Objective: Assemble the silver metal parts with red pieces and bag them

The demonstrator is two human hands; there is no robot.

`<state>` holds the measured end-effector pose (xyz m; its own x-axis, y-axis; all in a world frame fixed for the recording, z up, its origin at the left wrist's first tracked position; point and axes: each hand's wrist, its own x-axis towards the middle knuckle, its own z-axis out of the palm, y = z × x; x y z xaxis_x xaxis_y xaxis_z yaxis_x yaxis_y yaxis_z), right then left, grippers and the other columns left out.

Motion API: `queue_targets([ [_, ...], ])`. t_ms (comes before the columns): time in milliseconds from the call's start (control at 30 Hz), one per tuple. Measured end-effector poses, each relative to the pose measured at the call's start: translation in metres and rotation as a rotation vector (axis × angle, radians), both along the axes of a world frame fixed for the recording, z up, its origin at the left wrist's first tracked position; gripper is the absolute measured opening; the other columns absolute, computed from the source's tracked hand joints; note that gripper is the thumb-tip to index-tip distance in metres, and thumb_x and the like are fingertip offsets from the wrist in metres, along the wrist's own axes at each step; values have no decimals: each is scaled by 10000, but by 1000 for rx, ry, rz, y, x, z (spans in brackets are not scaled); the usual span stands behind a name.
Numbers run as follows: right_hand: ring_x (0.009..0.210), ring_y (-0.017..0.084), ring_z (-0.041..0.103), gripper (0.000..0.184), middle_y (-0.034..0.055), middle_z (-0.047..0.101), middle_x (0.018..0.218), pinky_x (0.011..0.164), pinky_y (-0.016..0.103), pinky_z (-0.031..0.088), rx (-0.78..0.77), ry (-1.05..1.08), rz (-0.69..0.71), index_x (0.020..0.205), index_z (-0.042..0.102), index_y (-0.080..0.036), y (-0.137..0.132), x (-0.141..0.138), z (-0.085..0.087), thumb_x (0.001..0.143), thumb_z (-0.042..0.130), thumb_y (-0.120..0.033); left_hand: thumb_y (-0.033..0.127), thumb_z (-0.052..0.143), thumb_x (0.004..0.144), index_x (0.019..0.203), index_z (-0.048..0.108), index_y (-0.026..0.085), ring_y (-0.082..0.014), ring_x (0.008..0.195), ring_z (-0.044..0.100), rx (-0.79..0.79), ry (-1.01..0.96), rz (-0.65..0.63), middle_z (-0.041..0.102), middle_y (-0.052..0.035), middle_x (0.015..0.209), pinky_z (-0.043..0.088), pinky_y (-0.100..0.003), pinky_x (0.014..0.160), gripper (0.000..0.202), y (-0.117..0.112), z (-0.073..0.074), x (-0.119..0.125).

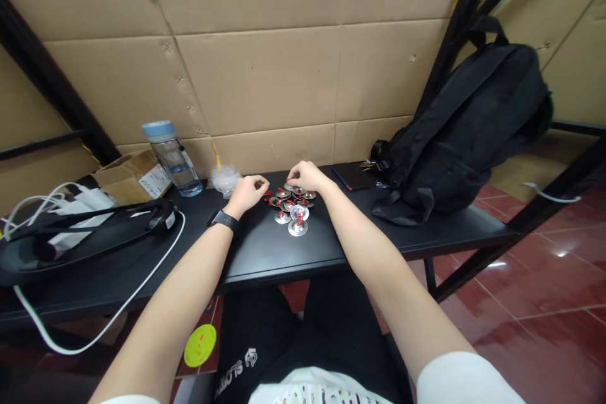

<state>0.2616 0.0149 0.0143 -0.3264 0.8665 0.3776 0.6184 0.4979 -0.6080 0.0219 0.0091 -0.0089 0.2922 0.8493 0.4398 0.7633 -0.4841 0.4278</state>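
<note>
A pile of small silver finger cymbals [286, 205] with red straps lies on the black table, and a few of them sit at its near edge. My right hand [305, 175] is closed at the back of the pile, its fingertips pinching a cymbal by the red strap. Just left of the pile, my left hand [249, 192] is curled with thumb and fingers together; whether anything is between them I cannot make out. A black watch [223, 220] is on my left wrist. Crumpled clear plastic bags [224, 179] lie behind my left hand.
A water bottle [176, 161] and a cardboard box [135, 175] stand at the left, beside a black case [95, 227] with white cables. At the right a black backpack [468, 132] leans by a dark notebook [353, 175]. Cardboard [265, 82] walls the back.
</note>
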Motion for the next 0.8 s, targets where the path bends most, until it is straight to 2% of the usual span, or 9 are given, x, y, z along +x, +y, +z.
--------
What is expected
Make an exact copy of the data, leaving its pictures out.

Response to this task
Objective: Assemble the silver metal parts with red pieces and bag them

The demonstrator is two human hands; there is no robot.

`<state>` holds the measured end-effector pose (xyz m; its own x-axis, y-axis; all in a world frame fixed for the recording, z up, its origin at the left wrist's first tracked position; point and axes: each hand's wrist, its own x-axis towards the middle knuckle, its own z-axis out of the palm, y = z × x; x y z xaxis_x xaxis_y xaxis_z yaxis_x yaxis_y yaxis_z), right then left, grippers and the other columns left out.

Motion API: `queue_targets([ [_, ...], ])`. t_ms (comes before the columns): time in milliseconds from the call's start (control at 30 Hz), one per tuple. Measured end-effector poses, each relative to the pose measured at the call's start: translation in metres and rotation as a rotation vector (axis × angle, radians), both along the axes of a world frame fixed for the recording, z up, its origin at the left wrist's first tracked position; gripper is the absolute measured opening; the other columns absolute, computed from the source's tracked hand joints; note that gripper is the thumb-tip to index-tip distance in metres, and thumb_x and the like are fingertip offsets from the wrist in metres, along the wrist's own axes at each step; values have no decimals: each is scaled by 10000, but by 1000 for rx, ry, rz, y, x, z (spans in brackets are not scaled); the usual span stands behind a name.
Numbers run as follows: right_hand: ring_x (0.009..0.210), ring_y (-0.017..0.084), ring_z (-0.041..0.103), gripper (0.000..0.184), middle_y (-0.034..0.055), middle_z (-0.047..0.101), middle_x (0.018..0.218), pinky_x (0.011..0.164), pinky_y (-0.016..0.103), pinky_z (-0.031..0.088), rx (-0.78..0.77), ry (-1.05..1.08), rz (-0.69..0.71), index_x (0.020..0.205), index_z (-0.042..0.102), index_y (-0.080..0.036), y (-0.137..0.132), x (-0.141..0.138), z (-0.085..0.087), thumb_x (0.001..0.143), thumb_z (-0.042..0.130), thumb_y (-0.120..0.033); left_hand: thumb_y (-0.033..0.127), thumb_z (-0.052..0.143), thumb_x (0.004..0.144), index_x (0.019..0.203), index_z (-0.048..0.108), index_y (-0.026..0.085), ring_y (-0.082..0.014), ring_x (0.008..0.195), ring_z (-0.044..0.100), rx (-0.79..0.79), ry (-1.01..0.96), rz (-0.65..0.63), middle_z (-0.041..0.102), middle_y (-0.052..0.035), middle_x (0.015..0.209), pinky_z (-0.043..0.088), pinky_y (-0.100..0.003), pinky_x (0.014..0.160), gripper (0.000..0.202), y (-0.117..0.112), z (-0.073..0.074), x (-0.119..0.125).


<state>0.2616 0.0149 0.0143 -0.3264 0.8665 0.3776 0.6184 0.4979 -0.6080 0.0219 0.0091 -0.0089 0.2922 0.8493 0.4398 0.7633 -0.4841 0.4278</state>
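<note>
A pile of small silver finger cymbals [286, 205] with red straps lies on the black table, and a few of them sit at its near edge. My right hand [305, 175] is closed at the back of the pile, its fingertips pinching a cymbal by the red strap. Just left of the pile, my left hand [249, 192] is curled with thumb and fingers together; whether anything is between them I cannot make out. A black watch [223, 220] is on my left wrist. Crumpled clear plastic bags [224, 179] lie behind my left hand.
A water bottle [176, 161] and a cardboard box [135, 175] stand at the left, beside a black case [95, 227] with white cables. At the right a black backpack [468, 132] leans by a dark notebook [353, 175]. Cardboard [265, 82] walls the back.
</note>
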Motion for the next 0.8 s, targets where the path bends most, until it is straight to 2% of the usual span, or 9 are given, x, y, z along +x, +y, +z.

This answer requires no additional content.